Exercise brief
What you return must match the listing below exactly, minus any pictures.

Data provided
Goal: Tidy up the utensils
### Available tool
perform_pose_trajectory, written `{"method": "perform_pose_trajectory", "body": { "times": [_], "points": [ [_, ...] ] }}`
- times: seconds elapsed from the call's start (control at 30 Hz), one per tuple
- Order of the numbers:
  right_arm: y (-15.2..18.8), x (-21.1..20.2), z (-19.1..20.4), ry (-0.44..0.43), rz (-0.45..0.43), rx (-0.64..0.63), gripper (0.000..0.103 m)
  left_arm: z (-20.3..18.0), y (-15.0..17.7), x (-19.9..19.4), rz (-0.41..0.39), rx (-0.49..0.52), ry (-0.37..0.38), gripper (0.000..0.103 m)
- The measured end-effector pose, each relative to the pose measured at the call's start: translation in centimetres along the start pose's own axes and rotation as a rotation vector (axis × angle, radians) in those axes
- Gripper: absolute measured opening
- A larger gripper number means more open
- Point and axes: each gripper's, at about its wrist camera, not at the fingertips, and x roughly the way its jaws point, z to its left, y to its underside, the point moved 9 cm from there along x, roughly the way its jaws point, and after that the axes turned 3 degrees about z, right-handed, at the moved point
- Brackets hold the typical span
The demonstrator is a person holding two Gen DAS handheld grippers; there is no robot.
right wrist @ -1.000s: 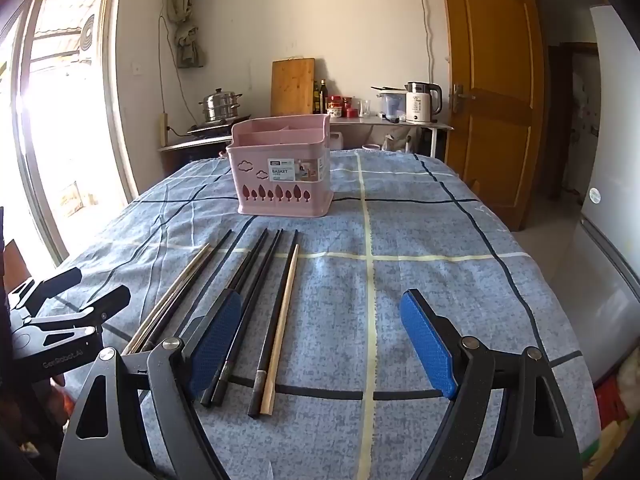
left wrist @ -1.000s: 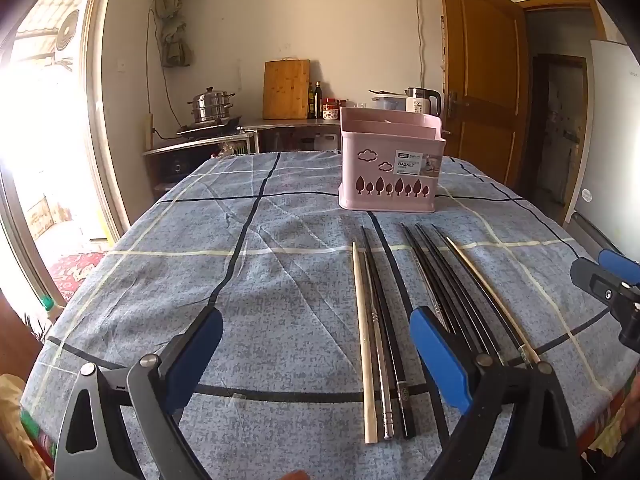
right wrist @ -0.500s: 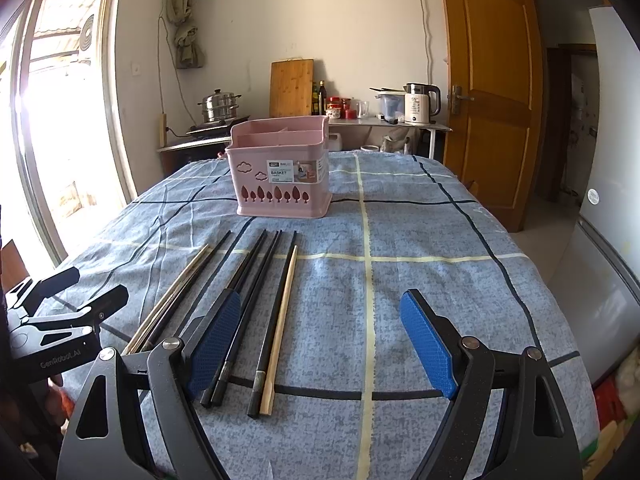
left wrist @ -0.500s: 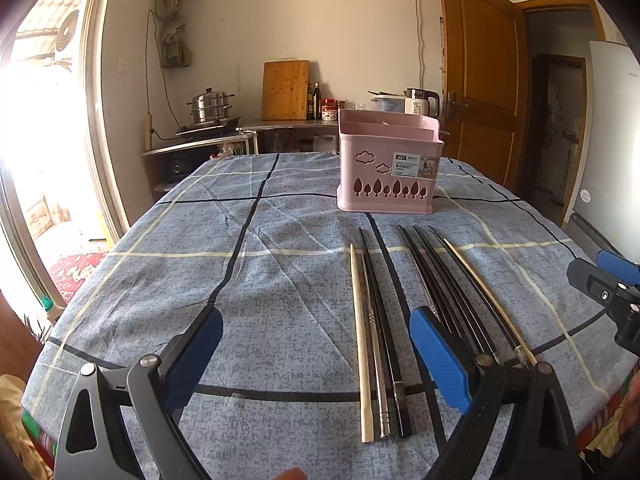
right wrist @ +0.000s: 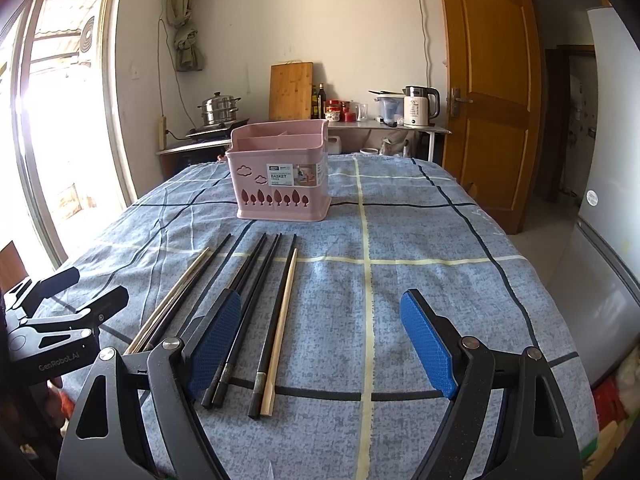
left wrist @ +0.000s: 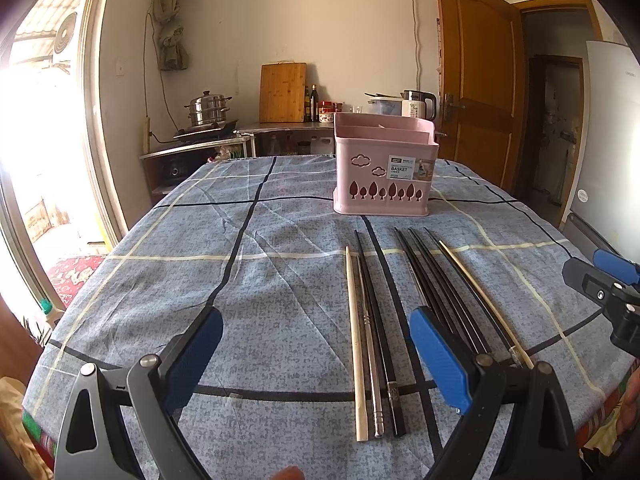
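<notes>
A pink utensil basket (left wrist: 383, 168) stands on the blue checked tablecloth (left wrist: 280, 280); it also shows in the right wrist view (right wrist: 280, 178). Several chopsticks lie side by side in front of it: a wooden one (left wrist: 354, 340), a metal one (left wrist: 370, 360) and black ones (left wrist: 436, 292). In the right wrist view a wooden chopstick (right wrist: 282, 320) lies at the group's right. My left gripper (left wrist: 316, 360) is open and empty above the near table edge, left of the chopsticks. My right gripper (right wrist: 322, 344) is open and empty, its left finger over the black chopsticks (right wrist: 248, 292).
Behind the table a counter carries a steel pot (left wrist: 208, 110), a wooden cutting board (left wrist: 283, 92), bottles and a kettle (right wrist: 418, 106). A wooden door (right wrist: 488, 92) and a grey fridge (right wrist: 608, 200) are on the right. A bright window fills the left side.
Both grippers have barely moved; the view has edged very slightly. Nothing was taken hold of or let go.
</notes>
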Motion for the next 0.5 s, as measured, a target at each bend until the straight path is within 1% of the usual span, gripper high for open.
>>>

Solved exercise
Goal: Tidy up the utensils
### Available tool
perform_pose_trajectory, written `{"method": "perform_pose_trajectory", "body": { "times": [_], "points": [ [_, ...] ] }}`
- times: seconds elapsed from the call's start (control at 30 Hz), one per tuple
- Order of the numbers:
  right_arm: y (-15.2..18.8), x (-21.1..20.2), z (-19.1..20.4), ry (-0.44..0.43), rz (-0.45..0.43), rx (-0.64..0.63), gripper (0.000..0.103 m)
  left_arm: z (-20.3..18.0), y (-15.0..17.7), x (-19.9..19.4), rz (-0.41..0.39), rx (-0.49..0.52), ry (-0.37..0.38), gripper (0.000..0.103 m)
- The measured end-effector pose, each relative to the pose measured at the call's start: translation in centimetres along the start pose's own axes and rotation as a rotation vector (axis × angle, radians) in those axes
- Gripper: absolute measured opening
- A larger gripper number means more open
- Point and axes: each gripper's, at about its wrist camera, not at the fingertips, and x roughly the way its jaws point, z to its left, y to its underside, the point moved 9 cm from there along x, roughly the way its jaws point, and after that the axes turned 3 degrees about z, right-handed, at the moved point
- Brackets hold the typical span
The demonstrator is a person holding two Gen DAS handheld grippers; there is no robot.
right wrist @ -1.000s: 
left wrist @ -1.000s: 
right wrist @ -0.500s: 
left wrist @ -0.500s: 
right wrist @ +0.000s: 
left wrist @ +0.000s: 
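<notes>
A pink utensil basket (left wrist: 383, 168) stands on the blue checked tablecloth (left wrist: 280, 280); it also shows in the right wrist view (right wrist: 280, 178). Several chopsticks lie side by side in front of it: a wooden one (left wrist: 354, 340), a metal one (left wrist: 370, 360) and black ones (left wrist: 436, 292). In the right wrist view a wooden chopstick (right wrist: 282, 320) lies at the group's right. My left gripper (left wrist: 316, 360) is open and empty above the near table edge, left of the chopsticks. My right gripper (right wrist: 322, 344) is open and empty, its left finger over the black chopsticks (right wrist: 248, 292).
Behind the table a counter carries a steel pot (left wrist: 208, 110), a wooden cutting board (left wrist: 283, 92), bottles and a kettle (right wrist: 418, 106). A wooden door (right wrist: 488, 92) and a grey fridge (right wrist: 608, 200) are on the right. A bright window fills the left side.
Both grippers have barely moved; the view has edged very slightly. Nothing was taken hold of or let go.
</notes>
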Motion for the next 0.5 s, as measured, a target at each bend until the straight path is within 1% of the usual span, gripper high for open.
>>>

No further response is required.